🧠 DeepSeek R1 (Rust) — Research-Grade Reasoning Model Prototype

A Rust implementation of a DeepSeek R1–inspired reasoning model focused on clarity, testability, and strong engineering practices. This project is designed to be an impressive portfolio piece: it includes a modular transformer architecture, reasoning-aware inference, evaluation harness, examples, comprehensive tests, and CI.

Highlights:

Fully-typed Rust 2024 crate with modules for model, inference, training, and utilities
Transformer stack with rotary embeddings, standard attention, pre-norm layers, and an LM head
MLA (Multi-head Latent Attention) and MoE (Mixture of Experts) components implemented and tested
Reasoning-aware generation pipeline with … parsing and structured analysis
Evaluation harness for benchmarks across math, logic, programming, and general reasoning
Examples that compile and run via cargo
GitHub Actions CI with fmt, clippy, build, unit + integration tests, benchmarks (artifacts), and docs publishing

🚀 Quick Start

Prerequisites: Rust (stable), Cargo.

Build:

cargo build

Run CLI:

# Help (shows available commands)
cargo run

Core commands:

# Show default model configuration
cargo run -- config

# Show version and build info
cargo run -- version

# Run basic checks and smoke tests
cargo run -- test

# Generate text from a prompt (uses simple model forward)
cargo run -- generate "Explain Rust ownership in simple terms"

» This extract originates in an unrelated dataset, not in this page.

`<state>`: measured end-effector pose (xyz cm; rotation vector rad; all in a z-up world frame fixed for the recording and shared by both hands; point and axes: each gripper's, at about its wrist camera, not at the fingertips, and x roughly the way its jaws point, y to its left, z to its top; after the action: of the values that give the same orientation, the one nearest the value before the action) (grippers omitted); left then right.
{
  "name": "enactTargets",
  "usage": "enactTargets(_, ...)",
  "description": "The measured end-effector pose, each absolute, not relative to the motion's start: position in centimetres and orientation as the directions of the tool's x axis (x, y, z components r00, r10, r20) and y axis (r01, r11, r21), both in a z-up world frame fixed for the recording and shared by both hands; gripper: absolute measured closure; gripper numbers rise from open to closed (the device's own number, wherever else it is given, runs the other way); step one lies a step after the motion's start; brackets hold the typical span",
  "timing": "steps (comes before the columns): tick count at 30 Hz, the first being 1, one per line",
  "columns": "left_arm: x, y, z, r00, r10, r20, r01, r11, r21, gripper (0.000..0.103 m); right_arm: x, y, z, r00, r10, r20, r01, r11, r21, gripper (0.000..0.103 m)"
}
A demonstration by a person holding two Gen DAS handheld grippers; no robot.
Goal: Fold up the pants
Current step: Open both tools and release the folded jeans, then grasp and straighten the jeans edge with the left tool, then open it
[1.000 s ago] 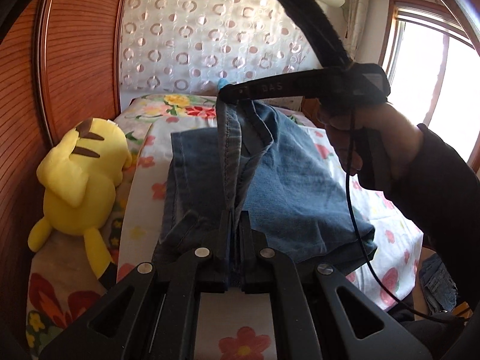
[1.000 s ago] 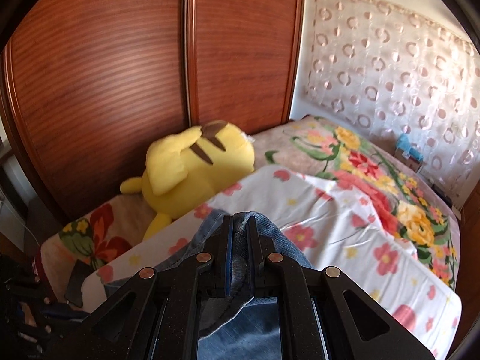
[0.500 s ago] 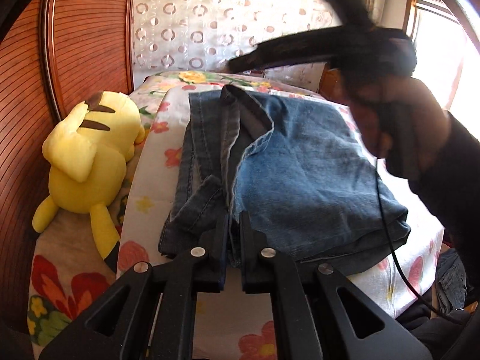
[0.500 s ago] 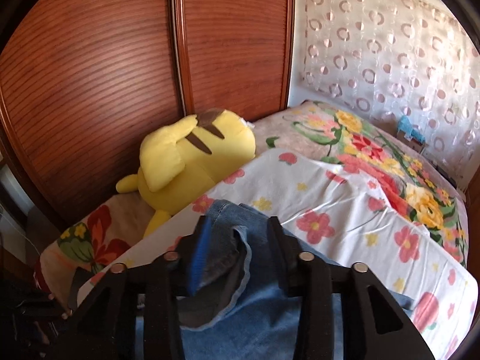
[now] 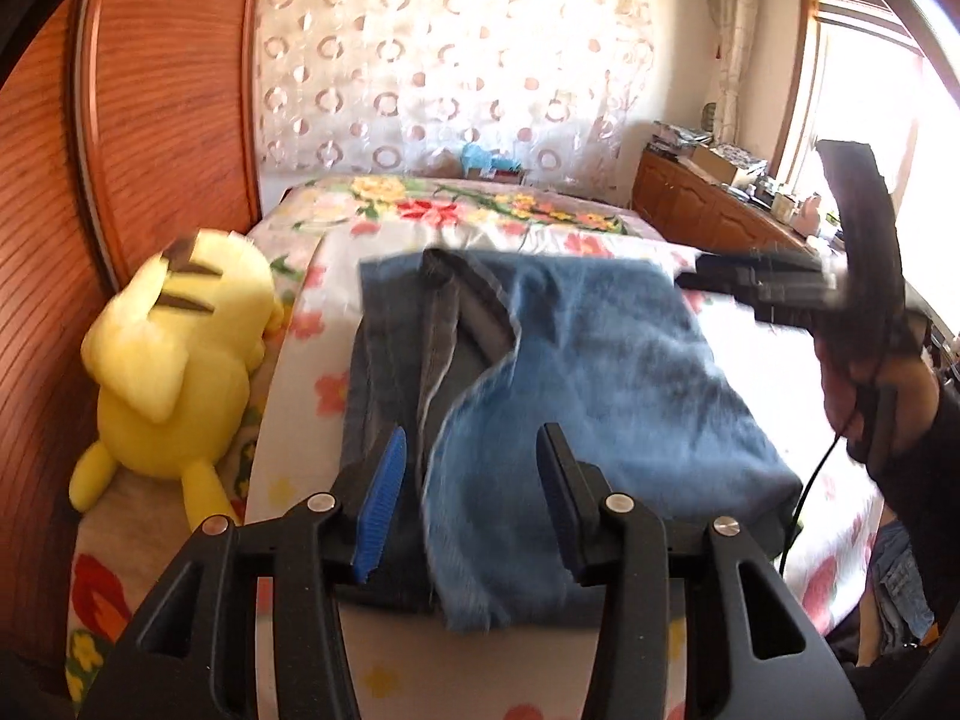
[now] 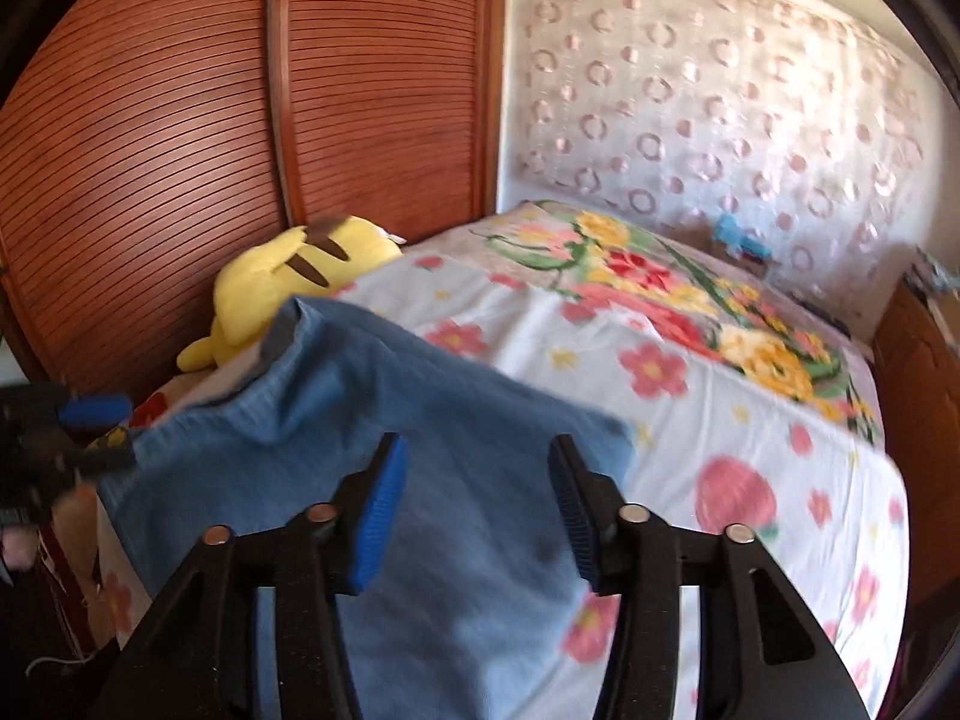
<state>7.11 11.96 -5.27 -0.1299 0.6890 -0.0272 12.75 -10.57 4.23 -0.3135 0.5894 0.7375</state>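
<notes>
Folded blue jeans (image 5: 576, 372) lie flat on the floral bed, with a darker inner layer showing along their left side. My left gripper (image 5: 471, 450) hovers over their near edge, jaws opening, pads clear of the denim below. In the right wrist view the jeans (image 6: 372, 420) spread under my right gripper (image 6: 474, 456), whose jaws are also opening with nothing pinched. A hand holds the right gripper (image 5: 756, 285) off the jeans' far right corner in the left wrist view. The left gripper (image 6: 90, 426) shows at the right wrist view's left edge.
A yellow plush toy (image 5: 174, 360) lies along the bed's left side against the wooden slatted wardrobe doors (image 6: 240, 138). The floral bedspread (image 6: 690, 360) stretches beyond the jeans. A wooden cabinet (image 5: 708, 210) with clutter stands by the window at right. More denim (image 5: 900, 588) lies off the bed's right edge.
Both grippers let go of the jeans and their jaws spread. The lifted denim dropped flat onto the bed. The right gripper swung away to the jeans' right side.
</notes>
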Motion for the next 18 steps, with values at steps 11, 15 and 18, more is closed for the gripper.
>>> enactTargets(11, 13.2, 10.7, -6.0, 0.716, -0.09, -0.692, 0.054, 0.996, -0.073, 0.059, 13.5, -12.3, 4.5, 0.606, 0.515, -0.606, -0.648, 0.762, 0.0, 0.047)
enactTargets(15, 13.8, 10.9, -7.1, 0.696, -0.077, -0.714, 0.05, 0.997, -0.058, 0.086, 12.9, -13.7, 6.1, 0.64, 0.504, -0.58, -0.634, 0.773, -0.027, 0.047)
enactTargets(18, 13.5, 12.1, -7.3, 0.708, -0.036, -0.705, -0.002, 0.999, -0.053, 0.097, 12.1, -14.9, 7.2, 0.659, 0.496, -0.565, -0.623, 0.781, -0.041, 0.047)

# Evaluate reasoning benchmarks (math, logic, programming, general)
cargo run -- eval

# Export evaluation results as JSON (for dashboards)
cargo run -- eval --json > results.json

# Save current model weights (full)
cargo run -- save-weights ckpt.json

# Save only lm_head parameters; exclude embeddings
cargo run -- save-weights ckpt.json --include lm_head --exclude embeddings

# Save a small demo-size checkpoint (size-conscious)
cargo run -- save-weights ckpt-small.json --demo-small

# Load weights and generate deterministically (temperature=0)
cargo run -- load-weights ckpt.json "Explain Rust ownership"

# Load only lm_head from checkpoint, allowing missing others
cargo run -- load-weights ckpt.json --allow-missing --include lm_head "Explain Rust ownership"

Run examples:

cargo run --example config_demo
cargo run --example generation_demo
cargo run --example math_solver_demo
cargo run --example training_demo

Tests + checks:

# Unit + doc tests
cargo test

# Integration tests (CLI)
cargo test --test cli_integration
# Optional heavier integration tests
cargo test --test cli_integration -- --ignored

# Lints/format
cargo clippy --all-targets -- -D warnings
cargo fmt --all -- --check

# Benchmarks (Criterion)
cargo bench --bench decoding -- --warm-up-time 0.5 --measurement-time 10

🧰 Devcontainer

A ready-to-use devcontainer is provided at .devcontainer/devcontainer.json for reproducible development with VS Code or compatible editors.

Requirements:

Docker (or a compatible container runtime)
VS Code with the “Dev Containers” extension (or an equivalent)

Usage:

Open the project folder in VS Code.
When prompted, choose “Reopen in Container” (or use the Command Palette: “Dev Containers: Reopen in Container”).
The container installs Rust stable, rustfmt, clippy, llvm-tools, and utilities like cargo-tarpaulin and cargo-criterion.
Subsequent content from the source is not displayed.